Problem description: Lines with "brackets" in the entries below: count them and reply with the number alone.

(Stored records)

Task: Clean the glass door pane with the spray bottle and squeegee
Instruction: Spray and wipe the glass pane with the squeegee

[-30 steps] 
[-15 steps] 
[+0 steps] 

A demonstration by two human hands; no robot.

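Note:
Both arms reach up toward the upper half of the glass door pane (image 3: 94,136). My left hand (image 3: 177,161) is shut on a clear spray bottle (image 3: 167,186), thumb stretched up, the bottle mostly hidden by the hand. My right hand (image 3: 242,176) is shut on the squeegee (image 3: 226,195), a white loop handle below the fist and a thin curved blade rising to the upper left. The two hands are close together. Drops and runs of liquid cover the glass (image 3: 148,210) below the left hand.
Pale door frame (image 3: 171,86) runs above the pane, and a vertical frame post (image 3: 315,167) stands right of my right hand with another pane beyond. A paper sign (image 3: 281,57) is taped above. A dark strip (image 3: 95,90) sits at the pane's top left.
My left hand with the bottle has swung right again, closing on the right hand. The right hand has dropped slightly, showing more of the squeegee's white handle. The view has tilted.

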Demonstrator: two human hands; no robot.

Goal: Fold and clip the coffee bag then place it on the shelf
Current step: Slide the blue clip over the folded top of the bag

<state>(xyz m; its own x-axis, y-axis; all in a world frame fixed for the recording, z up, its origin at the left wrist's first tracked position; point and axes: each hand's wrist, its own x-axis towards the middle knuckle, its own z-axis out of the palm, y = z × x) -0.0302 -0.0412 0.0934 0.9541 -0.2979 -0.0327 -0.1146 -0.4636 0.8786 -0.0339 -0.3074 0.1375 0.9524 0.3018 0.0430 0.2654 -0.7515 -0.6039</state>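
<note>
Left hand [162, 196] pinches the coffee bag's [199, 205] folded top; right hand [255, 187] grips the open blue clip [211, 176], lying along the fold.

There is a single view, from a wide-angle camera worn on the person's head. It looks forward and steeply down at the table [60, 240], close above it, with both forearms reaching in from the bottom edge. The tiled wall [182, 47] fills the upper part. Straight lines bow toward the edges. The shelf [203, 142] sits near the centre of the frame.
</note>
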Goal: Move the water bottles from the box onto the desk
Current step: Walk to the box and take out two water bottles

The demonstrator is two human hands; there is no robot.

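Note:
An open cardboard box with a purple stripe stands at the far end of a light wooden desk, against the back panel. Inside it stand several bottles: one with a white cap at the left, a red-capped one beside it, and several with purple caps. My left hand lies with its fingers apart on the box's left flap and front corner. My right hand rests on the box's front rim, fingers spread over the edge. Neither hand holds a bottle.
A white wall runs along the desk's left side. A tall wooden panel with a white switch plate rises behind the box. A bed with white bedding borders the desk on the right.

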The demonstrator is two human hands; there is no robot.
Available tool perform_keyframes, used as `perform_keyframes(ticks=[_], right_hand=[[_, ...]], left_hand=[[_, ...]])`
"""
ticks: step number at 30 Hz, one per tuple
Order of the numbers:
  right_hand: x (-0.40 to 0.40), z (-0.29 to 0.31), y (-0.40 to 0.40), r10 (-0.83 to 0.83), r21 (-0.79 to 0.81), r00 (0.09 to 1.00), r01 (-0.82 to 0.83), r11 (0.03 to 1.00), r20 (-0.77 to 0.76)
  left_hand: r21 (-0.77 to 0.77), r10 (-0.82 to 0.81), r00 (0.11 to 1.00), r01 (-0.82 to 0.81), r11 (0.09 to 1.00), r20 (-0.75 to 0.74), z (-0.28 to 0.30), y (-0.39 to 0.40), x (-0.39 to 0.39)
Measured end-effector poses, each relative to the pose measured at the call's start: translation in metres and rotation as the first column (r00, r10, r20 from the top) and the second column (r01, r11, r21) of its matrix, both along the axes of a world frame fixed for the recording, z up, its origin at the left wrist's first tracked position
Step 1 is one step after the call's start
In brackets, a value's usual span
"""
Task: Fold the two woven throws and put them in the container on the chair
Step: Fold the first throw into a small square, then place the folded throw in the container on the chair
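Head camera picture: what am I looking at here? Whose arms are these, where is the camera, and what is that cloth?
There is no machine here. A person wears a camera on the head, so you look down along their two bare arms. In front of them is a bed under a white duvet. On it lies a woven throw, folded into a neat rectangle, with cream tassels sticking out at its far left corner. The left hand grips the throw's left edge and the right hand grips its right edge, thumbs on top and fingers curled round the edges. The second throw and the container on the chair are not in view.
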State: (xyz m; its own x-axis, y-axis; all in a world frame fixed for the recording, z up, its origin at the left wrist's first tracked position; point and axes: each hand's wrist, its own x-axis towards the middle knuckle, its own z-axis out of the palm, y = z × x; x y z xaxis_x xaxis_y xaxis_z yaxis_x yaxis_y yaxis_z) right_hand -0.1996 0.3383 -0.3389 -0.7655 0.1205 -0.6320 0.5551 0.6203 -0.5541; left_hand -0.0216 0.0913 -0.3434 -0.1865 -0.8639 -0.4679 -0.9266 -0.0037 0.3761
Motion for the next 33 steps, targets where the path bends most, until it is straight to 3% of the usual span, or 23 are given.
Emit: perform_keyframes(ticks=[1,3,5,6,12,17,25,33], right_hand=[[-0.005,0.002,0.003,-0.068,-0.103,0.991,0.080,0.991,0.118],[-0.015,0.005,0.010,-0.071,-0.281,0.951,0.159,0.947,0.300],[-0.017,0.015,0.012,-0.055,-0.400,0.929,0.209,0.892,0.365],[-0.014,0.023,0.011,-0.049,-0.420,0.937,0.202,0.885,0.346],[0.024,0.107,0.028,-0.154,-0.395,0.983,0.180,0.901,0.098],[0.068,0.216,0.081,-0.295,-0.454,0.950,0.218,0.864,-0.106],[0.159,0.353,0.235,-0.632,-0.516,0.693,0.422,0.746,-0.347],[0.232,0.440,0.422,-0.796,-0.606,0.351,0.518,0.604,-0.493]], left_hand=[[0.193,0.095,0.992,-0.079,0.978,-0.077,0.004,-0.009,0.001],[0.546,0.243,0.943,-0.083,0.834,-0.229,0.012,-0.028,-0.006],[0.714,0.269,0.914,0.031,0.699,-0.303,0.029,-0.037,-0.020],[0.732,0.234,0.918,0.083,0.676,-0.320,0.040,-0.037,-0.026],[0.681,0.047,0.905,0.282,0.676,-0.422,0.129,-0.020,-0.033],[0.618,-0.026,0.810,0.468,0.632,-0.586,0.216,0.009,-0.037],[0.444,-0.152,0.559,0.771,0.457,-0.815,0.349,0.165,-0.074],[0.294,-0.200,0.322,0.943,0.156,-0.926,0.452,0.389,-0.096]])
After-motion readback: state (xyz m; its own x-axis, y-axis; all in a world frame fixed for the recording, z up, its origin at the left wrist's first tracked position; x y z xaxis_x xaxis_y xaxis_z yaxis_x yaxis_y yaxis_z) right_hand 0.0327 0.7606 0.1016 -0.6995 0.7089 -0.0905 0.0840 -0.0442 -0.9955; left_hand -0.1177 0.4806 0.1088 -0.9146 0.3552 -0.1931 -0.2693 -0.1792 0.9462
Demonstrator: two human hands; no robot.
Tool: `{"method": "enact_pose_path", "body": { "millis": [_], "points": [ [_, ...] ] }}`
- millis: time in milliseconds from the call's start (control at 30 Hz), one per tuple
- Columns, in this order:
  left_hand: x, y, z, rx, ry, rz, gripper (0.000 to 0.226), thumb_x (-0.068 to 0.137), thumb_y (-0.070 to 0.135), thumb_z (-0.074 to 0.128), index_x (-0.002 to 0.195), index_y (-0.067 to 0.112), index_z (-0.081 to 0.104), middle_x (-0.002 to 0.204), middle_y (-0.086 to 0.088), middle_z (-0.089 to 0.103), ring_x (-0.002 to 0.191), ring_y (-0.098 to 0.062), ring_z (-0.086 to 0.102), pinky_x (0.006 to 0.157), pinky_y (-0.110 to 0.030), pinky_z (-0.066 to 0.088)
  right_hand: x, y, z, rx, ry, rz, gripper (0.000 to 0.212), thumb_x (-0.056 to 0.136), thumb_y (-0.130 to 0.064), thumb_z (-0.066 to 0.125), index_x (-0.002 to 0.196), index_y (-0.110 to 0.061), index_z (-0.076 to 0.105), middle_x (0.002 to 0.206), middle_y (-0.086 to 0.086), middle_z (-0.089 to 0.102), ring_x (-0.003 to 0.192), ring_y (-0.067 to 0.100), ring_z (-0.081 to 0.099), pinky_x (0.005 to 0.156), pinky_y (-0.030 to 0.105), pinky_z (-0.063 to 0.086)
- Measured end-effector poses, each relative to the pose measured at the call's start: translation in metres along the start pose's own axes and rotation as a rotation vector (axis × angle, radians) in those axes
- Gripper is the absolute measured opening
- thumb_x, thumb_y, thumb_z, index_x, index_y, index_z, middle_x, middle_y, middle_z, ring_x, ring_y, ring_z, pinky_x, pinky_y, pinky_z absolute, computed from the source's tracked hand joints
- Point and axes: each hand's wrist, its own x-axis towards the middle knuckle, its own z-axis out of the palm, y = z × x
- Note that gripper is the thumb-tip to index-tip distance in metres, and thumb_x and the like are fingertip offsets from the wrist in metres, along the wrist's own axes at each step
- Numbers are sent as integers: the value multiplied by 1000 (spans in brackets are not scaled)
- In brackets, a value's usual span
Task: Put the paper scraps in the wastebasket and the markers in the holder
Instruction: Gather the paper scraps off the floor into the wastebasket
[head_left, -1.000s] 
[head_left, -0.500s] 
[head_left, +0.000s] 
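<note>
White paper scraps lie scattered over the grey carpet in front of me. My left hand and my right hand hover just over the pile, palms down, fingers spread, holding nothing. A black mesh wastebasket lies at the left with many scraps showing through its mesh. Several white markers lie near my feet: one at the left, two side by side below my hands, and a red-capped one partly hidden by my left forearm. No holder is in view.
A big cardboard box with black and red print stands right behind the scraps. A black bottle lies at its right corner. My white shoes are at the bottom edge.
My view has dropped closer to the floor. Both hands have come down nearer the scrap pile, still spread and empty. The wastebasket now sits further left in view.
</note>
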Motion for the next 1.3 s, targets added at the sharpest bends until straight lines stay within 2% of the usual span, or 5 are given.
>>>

Reply to the exercise: 3